Most commonly, these symbols appear with a number—1 through 7—that identifies the type of plastic resin a product is made of. Number 1, for instance, corresponds to polyethylene terephthalate (PET)—the stuff that makes up water bottles. Number 6 is polystyrene, used in foam cups and trays. The plastics industry insists these icons were never meant to indicate a product’s recyclability, even though that is how they are often perceived by consumers.
In fact, most plastics are not recyclable, largely because there is no market for materials labeled 3 through 7. But that hasn’t stopped the widespread use of the chasing arrows.
With no federal program to evaluate products’ recyclability and issue labels for them, third-party organizations have stepped in to play this role instead. One organization in particular, How2Recycle, has devised an elaborate hierarchy with several versions of its own recycling symbol, which it sells to hundreds of companies ranging from Lowe’s to Beyond Meat.

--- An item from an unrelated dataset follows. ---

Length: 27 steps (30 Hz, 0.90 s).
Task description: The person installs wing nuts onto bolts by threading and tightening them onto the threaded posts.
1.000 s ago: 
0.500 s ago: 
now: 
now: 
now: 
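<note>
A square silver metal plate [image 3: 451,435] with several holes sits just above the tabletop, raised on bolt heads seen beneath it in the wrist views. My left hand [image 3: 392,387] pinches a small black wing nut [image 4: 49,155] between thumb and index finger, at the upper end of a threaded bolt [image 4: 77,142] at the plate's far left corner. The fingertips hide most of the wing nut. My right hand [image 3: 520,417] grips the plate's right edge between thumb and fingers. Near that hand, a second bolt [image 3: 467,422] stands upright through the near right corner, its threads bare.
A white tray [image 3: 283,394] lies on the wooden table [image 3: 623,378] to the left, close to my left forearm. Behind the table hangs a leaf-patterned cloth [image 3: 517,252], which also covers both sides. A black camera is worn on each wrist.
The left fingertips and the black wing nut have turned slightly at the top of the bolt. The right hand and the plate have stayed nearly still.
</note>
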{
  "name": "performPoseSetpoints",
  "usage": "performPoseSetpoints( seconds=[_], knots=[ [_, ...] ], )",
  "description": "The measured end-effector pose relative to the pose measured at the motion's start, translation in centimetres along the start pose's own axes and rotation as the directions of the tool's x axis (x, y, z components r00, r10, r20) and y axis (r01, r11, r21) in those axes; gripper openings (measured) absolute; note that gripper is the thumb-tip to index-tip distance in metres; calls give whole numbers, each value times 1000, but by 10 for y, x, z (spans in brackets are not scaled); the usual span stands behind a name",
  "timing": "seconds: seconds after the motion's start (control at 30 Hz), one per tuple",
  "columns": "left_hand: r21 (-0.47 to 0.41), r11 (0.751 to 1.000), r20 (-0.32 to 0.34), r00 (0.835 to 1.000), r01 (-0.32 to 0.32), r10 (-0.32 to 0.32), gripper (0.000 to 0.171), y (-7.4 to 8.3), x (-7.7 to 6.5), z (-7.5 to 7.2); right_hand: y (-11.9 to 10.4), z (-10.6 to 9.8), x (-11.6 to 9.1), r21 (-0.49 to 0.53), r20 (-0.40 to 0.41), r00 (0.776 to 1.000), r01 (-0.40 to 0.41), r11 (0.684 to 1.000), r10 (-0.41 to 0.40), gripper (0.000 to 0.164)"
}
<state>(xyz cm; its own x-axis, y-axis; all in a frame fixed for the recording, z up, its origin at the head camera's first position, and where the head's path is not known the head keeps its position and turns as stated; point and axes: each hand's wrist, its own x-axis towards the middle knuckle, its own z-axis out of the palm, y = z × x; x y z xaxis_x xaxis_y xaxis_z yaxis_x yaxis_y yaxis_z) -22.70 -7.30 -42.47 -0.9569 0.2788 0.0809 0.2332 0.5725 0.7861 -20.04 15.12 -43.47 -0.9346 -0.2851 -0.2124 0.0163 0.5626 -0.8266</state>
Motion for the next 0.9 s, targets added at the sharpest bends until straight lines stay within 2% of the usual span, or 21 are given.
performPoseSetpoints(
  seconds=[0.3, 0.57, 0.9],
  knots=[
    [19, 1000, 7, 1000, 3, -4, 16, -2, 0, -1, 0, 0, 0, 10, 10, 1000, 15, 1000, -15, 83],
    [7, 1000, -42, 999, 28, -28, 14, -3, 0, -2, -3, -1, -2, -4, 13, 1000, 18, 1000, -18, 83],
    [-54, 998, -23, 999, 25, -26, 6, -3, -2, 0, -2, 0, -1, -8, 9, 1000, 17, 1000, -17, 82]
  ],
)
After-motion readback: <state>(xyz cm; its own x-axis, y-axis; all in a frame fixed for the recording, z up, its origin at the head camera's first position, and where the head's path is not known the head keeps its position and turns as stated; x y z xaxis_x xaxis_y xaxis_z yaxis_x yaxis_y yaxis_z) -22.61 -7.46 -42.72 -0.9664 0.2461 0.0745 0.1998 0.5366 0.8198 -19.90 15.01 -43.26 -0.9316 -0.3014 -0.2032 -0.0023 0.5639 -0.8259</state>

The organization, whose parent nonprofit is based in Virginia, says it analyzes waste management systems nationwide to figure out whether companies’ products and packaging are recyclable and then issues a corresponding label. It’s ostensibly an attempt to clear up confusion among consumers about what should and shouldn’t go into the blue bin. The group describes its markers as “recycling labels that make sense.”
This summer, How2Recycle declared a big victory for the companies it sells labels to: It now considers a wide set of products made from polypropylene (PP)—the resin corresponding to the number 5—to be “widely recyclable,” meaning the organization thinks that more than 60 percent of Americans have access to a curbside or drop-off recycling program that accepts them. Polypropylene accounts for about 14 percent of the US plastic production.
The announcement makes polypropylene tubs, bottles, and jars—which include yogurt containers and ketchup bottles—eligible for How2Recycle’s top-tier recycling label: a chasing arrows symbol with no qualifications.
But industry experts and environmental advocates have raised their eyebrows. Based on federal recycling data, independent national waste management surveys, and firsthand accounts from material sorting facilities, polypropylene recycling isn’t nearly as widespread as How2Recycle’s labeling implies. Even if PP products were technically accepted by facilities that serve a majority of Americans—which researchers say they are not—polypropylene is much more commonly landfilled or incinerated than turned into new products. This is because it is often filled with toxic chemical additives or contaminated with food waste, both of which make recycling difficult. It’s usually less economical to sort out polypropylene for recycling than to simply discard it and make new products from virgin material.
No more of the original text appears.